* Exercise directions *
Return verbatim all lines from the first one in the records to the line with "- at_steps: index", both ends kept.

* Data extract *

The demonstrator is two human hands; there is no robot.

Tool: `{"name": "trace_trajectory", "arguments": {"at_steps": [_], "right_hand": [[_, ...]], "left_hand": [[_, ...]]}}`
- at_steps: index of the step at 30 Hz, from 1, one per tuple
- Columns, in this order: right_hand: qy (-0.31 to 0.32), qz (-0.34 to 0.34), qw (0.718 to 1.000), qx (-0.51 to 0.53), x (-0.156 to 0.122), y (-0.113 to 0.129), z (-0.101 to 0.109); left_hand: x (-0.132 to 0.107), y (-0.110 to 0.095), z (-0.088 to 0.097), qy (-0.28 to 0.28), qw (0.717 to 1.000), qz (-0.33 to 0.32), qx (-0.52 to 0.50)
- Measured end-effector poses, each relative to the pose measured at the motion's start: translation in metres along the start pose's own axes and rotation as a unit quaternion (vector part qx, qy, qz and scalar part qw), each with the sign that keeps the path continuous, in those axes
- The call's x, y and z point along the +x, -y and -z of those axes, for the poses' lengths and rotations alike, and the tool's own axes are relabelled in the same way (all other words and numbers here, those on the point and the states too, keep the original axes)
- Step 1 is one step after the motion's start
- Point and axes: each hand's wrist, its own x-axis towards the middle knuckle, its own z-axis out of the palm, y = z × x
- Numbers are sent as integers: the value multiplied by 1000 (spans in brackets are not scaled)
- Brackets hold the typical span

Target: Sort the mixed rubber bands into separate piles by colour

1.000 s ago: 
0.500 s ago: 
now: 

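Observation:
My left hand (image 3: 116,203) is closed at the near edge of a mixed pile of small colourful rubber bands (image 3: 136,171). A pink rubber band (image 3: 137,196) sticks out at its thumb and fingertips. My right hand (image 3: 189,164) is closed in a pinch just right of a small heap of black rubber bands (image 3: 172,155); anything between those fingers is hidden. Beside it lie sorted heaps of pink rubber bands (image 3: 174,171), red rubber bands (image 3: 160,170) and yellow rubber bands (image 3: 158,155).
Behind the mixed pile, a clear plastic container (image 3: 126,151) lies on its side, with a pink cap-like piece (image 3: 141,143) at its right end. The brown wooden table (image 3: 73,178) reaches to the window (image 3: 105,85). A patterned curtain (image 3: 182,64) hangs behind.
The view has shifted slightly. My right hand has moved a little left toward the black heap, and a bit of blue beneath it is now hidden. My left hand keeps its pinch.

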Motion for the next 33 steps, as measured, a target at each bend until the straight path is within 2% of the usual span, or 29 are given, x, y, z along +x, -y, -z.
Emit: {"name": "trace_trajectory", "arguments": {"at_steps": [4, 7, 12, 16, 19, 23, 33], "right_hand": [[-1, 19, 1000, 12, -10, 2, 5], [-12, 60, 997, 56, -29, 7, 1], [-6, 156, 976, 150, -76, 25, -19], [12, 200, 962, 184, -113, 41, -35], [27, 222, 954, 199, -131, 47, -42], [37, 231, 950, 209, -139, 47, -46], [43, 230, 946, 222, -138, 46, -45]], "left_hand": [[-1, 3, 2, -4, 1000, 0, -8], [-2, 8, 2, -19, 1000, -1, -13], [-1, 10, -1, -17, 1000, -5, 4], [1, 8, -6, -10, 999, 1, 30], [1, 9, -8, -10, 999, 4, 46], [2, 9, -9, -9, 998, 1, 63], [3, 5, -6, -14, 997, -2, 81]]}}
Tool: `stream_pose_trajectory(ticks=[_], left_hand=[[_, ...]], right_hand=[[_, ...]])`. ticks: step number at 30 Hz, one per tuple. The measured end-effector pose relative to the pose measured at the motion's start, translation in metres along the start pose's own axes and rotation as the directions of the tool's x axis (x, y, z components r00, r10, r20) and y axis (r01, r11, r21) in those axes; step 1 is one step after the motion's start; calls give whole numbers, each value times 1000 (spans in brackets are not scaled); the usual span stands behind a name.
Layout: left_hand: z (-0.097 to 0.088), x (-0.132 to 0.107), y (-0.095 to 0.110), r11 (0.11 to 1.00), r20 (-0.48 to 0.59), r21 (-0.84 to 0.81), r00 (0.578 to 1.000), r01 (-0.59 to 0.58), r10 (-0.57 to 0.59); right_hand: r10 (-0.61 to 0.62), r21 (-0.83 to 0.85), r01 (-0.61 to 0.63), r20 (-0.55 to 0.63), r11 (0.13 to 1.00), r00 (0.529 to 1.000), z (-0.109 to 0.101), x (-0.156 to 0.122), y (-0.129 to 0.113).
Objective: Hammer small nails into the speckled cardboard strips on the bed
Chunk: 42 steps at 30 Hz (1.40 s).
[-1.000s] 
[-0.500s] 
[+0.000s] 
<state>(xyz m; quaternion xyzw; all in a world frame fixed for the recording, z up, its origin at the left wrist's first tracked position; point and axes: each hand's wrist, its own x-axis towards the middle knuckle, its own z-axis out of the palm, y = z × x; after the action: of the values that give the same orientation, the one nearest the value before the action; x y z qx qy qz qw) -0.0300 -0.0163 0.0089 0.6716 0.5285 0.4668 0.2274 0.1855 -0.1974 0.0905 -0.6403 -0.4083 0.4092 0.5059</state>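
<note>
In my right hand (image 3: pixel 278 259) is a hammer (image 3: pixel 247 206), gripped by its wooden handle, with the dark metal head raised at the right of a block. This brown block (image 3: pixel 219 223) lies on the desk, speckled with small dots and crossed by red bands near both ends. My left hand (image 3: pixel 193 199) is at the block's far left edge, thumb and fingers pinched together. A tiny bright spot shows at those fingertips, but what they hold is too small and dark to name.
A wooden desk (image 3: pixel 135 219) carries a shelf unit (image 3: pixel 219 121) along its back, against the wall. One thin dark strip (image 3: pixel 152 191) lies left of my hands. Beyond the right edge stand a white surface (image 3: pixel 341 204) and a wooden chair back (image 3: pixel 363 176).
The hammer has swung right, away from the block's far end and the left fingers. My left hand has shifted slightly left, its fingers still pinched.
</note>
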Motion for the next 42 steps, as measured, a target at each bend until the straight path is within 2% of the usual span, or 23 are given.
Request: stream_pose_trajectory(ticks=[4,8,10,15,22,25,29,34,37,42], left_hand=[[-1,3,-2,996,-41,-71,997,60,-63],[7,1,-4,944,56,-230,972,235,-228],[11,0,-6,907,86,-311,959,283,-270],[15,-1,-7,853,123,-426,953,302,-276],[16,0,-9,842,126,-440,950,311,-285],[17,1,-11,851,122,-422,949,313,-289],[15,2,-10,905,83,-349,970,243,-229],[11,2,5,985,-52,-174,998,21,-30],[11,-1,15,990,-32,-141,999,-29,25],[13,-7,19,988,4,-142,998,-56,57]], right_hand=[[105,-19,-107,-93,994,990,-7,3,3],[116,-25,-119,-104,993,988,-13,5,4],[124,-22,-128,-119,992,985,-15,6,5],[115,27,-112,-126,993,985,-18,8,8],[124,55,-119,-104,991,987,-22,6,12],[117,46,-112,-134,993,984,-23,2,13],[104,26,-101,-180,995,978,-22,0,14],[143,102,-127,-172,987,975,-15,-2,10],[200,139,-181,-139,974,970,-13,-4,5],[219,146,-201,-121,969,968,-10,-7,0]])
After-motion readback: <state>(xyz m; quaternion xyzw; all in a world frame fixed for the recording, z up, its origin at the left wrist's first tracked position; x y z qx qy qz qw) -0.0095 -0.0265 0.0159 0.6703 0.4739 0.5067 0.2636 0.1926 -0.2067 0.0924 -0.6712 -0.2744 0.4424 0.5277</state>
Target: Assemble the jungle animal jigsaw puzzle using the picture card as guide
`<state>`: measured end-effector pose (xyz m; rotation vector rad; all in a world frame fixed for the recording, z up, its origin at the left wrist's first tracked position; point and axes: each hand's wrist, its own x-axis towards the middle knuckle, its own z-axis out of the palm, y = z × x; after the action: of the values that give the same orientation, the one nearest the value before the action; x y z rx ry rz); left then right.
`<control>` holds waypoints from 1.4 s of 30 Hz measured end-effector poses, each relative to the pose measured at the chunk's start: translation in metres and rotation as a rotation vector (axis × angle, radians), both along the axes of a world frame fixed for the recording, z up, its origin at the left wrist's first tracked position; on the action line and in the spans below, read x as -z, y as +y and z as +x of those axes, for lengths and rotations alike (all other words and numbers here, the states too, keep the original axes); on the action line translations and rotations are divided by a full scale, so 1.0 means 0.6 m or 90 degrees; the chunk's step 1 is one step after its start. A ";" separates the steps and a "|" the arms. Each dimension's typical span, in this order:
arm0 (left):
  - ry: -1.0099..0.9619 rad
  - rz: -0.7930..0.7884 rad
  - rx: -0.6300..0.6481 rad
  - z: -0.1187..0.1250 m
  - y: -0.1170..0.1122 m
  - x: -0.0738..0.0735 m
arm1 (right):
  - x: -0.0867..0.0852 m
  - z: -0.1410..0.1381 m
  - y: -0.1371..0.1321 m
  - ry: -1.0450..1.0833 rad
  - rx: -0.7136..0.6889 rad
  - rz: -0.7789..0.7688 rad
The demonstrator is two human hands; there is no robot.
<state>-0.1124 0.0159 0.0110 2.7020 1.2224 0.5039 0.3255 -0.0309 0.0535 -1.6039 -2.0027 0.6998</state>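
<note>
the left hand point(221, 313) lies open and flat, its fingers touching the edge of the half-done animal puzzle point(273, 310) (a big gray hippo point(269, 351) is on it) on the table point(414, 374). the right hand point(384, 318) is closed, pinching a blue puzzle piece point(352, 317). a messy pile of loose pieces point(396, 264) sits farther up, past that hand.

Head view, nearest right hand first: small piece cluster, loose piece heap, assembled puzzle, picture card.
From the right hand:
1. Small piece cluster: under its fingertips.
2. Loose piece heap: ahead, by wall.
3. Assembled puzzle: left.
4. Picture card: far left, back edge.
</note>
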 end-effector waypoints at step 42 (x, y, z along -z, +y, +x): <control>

* Task response *
The demonstrator is two human hands; there is no robot.

Tool: `{"name": "trace_trajectory", "arguments": {"at_steps": [_], "right_hand": [[_, ...]], "left_hand": [[_, ...]]}}`
- at_steps: index of the step at 30 Hz, from 1, one per tuple

With that, the output is complete.